手当たり次第に、彼は部品を手にとって、自分で組み立ててみた。素人でも美事に組み立てられるではないか。ル・ブランは説明した。これは自分が考案した「道具」で作ったもので、製作時間を短くするし、コストも普通の市販品よりも安くできる・・・・・・。
そして、アメリカ紳士は考えた。このように精度のよい部品で組立てられるのなら、修理にも都合がよいのではないか。アメリカは建国したばかりで新しく、広い。先進国からの移民と原住民、自然と野獣との闘いが待ち受けている。このような銃こそ、この銃を作る技術(jig、治具の利用)こそ、いまのアメリカに必要なのではないか。彼はただちにこれらの見聞と驚きを伝えるべく政府に手紙を書いた。
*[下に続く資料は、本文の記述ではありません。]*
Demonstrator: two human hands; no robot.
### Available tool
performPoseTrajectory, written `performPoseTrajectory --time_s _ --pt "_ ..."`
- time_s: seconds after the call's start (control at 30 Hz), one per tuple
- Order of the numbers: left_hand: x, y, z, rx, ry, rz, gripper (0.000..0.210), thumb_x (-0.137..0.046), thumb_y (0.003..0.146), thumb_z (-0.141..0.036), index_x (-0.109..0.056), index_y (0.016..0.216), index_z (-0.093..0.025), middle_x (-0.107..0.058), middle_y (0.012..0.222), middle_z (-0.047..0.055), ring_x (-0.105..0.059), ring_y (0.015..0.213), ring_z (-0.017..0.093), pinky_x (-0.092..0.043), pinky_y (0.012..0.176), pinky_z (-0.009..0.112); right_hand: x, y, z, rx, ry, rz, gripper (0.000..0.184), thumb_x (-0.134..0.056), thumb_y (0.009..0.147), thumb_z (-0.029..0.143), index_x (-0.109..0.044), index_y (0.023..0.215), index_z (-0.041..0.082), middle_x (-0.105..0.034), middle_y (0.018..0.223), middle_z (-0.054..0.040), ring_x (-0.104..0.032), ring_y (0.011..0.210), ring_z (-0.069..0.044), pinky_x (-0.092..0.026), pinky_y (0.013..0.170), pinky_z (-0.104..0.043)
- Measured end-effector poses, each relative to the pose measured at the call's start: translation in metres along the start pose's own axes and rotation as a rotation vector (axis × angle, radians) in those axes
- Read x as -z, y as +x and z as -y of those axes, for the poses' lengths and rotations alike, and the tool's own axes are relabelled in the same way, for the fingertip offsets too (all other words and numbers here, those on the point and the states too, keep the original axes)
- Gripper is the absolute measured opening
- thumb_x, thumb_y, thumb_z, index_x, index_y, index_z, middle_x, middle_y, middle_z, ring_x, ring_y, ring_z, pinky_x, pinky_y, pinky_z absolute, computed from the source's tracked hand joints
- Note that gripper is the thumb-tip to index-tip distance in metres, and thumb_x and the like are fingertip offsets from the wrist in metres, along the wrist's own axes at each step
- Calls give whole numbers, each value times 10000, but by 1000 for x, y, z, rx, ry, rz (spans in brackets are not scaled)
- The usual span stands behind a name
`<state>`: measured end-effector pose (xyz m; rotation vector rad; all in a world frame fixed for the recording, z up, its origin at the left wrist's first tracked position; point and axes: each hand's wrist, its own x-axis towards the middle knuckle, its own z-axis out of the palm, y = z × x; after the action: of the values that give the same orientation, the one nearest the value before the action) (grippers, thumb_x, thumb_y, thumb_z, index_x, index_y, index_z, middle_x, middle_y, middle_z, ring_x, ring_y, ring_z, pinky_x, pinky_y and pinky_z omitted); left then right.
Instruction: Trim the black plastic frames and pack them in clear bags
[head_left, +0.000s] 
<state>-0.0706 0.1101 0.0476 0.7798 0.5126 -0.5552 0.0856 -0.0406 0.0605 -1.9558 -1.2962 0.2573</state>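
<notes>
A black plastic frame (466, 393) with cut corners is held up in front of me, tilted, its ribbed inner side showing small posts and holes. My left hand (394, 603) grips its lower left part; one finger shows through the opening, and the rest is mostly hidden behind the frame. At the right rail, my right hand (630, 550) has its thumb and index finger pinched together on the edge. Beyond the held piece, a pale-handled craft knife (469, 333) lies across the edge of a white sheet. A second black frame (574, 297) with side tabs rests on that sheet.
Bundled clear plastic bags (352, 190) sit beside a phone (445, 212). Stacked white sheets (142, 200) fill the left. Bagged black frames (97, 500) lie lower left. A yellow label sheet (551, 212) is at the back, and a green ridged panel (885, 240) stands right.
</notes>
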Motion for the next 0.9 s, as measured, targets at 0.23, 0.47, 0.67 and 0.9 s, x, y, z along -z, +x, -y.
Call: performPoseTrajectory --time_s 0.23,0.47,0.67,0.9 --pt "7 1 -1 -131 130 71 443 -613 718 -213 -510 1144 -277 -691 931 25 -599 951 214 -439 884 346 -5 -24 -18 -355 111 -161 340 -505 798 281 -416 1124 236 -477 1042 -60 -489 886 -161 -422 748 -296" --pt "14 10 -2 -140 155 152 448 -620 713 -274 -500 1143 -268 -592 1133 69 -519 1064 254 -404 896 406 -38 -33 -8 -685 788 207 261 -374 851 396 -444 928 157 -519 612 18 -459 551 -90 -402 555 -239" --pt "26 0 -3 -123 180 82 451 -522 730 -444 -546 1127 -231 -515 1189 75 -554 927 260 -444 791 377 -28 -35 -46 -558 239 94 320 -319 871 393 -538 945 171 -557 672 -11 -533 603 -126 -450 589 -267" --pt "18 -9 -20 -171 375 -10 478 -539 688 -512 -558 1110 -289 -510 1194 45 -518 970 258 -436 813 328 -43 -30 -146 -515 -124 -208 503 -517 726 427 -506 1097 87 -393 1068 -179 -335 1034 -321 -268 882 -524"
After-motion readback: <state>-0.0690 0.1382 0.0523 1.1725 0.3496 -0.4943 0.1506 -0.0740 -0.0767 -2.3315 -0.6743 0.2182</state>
鉄砲鍛冶ル・ブランを訪れ、今日でいう治具をもちいる「部品の互換性(interchangeability)」に刮目したアメリカ人は、当時フランス公使であったトーマス・ジェファーソン、アメリカの「独立宣言」の起草者、そして第三代大統領その人である。
このジェファーソンの「発見」は、後にエリー・ホイットニーによって近代的な工作機械と治具の使用による互換性のある部品の生産――すなわち、アメリカがヨーロッパ技術から完全に乳離れして、近代的な、アメリカ的大量生産への途を拓くにいたる生産方式の導入へと通じるのである。
わが国の政治家では、島津斉彬や勝海舟がこのエピソードに似たものを持っているが、世の中をどのように変革するか、それを何によって行うかが政治から技術へのアプローチの視点となっていよう。したがって、ロシア革命の後のソビエト建国時に、レーニンがアメリカのテーラーが提唱した生産管理理論に非常に強い関心を持ったのも当然のことといえる。
政治から技術へのインターチェンジがあれば、一方で技術から政治へのそれもなくてはなるまい。近ごろ手元にきたアメリカのある技術団体の理事選挙のアッピールをみると、五つの椅子をめぐる十二人の候補を紹介したあとに、指名委員長はつぎのようなコメントをつけている。「ウォーターゲートの陰謀家はおりません。事務所から放り出すような悪漢もいません(There are no Watergate conspirators ; there are no rascals to be thrown out of office.)」。
これもインターチェンジのひとつの形ではあろう。その声に猛々しさはないが・・・・・・。